Consider Tanzania. It has an ambitious five-year development plan that aims to transform the country into a middle-income economy by 2025. The plan includes critical funding to ensure a healthy population by strengthening the health system, which will significantly improve child and maternal mortality rates.

Tanzania already has begun this process by working closely with GAVI and its partners to significantly increase its routine vaccine coverage rates to above 90% today from 79% in 2001, the year before GAVI began its work there, according to data from the World Health Organization and UNICEF. At the same time, Tanzania's GDP growth has been astounding, rising to $23.7 billion last year from $10.2 billion in 2001, according to the World Bank.

See also: Trekking savannah to deliver vaccines

Vaccines are the cornerstone of a vibrant economy, fuel growth and serve as a magnet for foreign investment.
Seth Berkley, CEO, AVI Alliance

Is there a connection? Further study is needed in the case of Tanzania. But we know for a fact that vaccines -- in addition to saving lives and improving health -- are the cornerstone of a vibrant economy, fuel growth and serve as a magnet for foreign investment. Indeed, research has shown vaccines to be among the most cost-effective investments in global development.

This has been borne out of several independent studies that look beyond the health impacts toward areas such as cognitive development, educational attainment, labor productivity and financial attainment.

In other words, healthier children -- spurred by immunization -- attend school more often, learn more while they are there and remain in school longer. As adults, they therefore are more productive, earn more money, save and invest more, and live longer. Healthier children also spread less disease through the adult population, further increasing productivity.

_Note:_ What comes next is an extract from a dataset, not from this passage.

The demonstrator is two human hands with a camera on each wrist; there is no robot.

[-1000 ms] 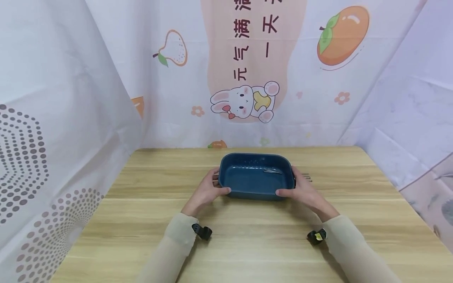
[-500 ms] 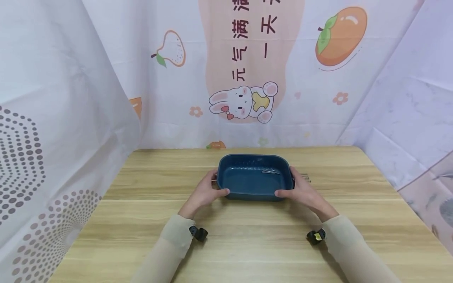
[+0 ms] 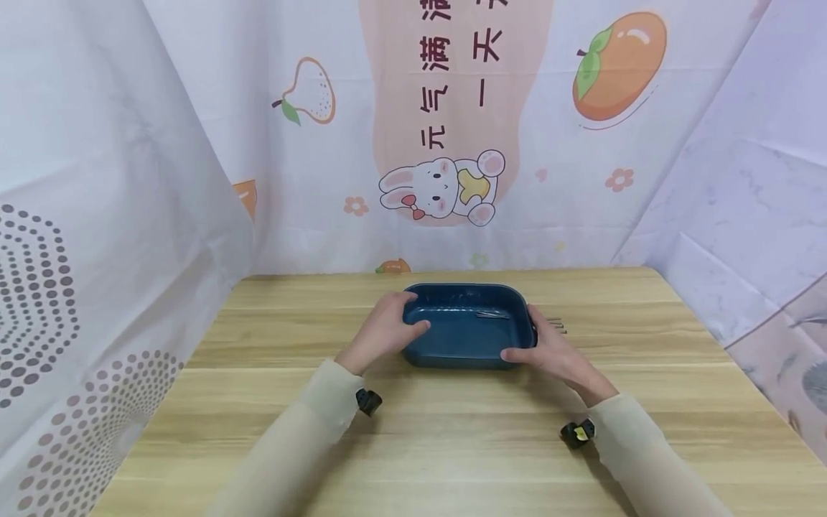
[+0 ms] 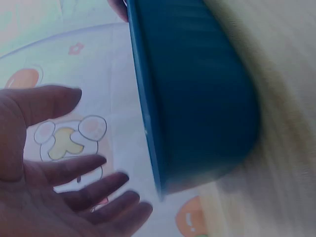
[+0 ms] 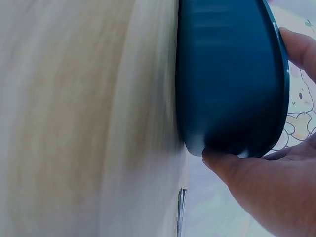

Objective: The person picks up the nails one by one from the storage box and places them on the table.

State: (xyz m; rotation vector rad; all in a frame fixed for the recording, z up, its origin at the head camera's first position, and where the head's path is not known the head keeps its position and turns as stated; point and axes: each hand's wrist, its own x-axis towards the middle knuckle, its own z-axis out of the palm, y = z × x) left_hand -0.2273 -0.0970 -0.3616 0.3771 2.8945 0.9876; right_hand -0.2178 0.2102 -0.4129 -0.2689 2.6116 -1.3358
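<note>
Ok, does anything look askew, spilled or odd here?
The rabbit print and lettering on the backdrop run sideways. Some thin metal rods lie outside the blue dish by the right hand, others apparently inside. No spill visible.

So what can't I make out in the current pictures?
Inside of the blue dish, both wrist views: hidden by its outer wall.
Thin streaks inside it, head view: too small to identify.
Dish-side ends of the metal rods, head view: hidden by the right hand.
Thin metal piece, right wrist view: cut off by the bottom edge.
Tabletop, right wrist view: blurred.
</note>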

See also: Fighting cancer with cell phones: Innovation to save lives in Africa

These academic papers, including one recently published that focuses on how to measure the economic benefits of the HPV vaccine, are getting noticed in African countries -- not only by health ministers, but also by finance ministers and other officials.

For instance, I attended a landmark meeting in Tunis in July organized by the African Development Bank, where its President Donald Kaberuka brought together a variety of ministers and experts to discuss how to allocate budgets and make healthcare a national priority.

I was in Tunis because of the wide recognition that immunization can be the high-octane fuel that leads to increased trade, capital infrastructure projects and technological improvement.

This brings me back to the private sector and the benefits many companies now see in playing a role in supporting global health, including immunization services. One benefit, of course, is humanitarian. The GAVI Alliance -- with help from partners such as UNICEF, WHO, the Bill & Melinda Gates Foundation, the World Bank and donors -- has helped countries immunize 370 million people, saving more than 5.5 million lives since 2000.

GAVI now is in the midst of helping immunize another quarter billion people, which could save an additional 4 million lives by 2015. The private sector is involved, providing core business skills to tackle key obstacles to immunization in the developing world.

For example, GAVI is working with a leading telecommunications company to explore the use of its mobile technology with hopes of improving vaccine stock management in implementing countries and alerting parents when children are due for vaccines.

GAVI is constantly looking for partners to lend their business savvy to help us accomplish our mission. An increasing number of them are responding, compassionate in their outlook while aware of the underlying economic value of vaccines.

They understand that this is the highest return on investment they could ever make.

The opinions expressed in this commentary are solely those of Seth Berkley.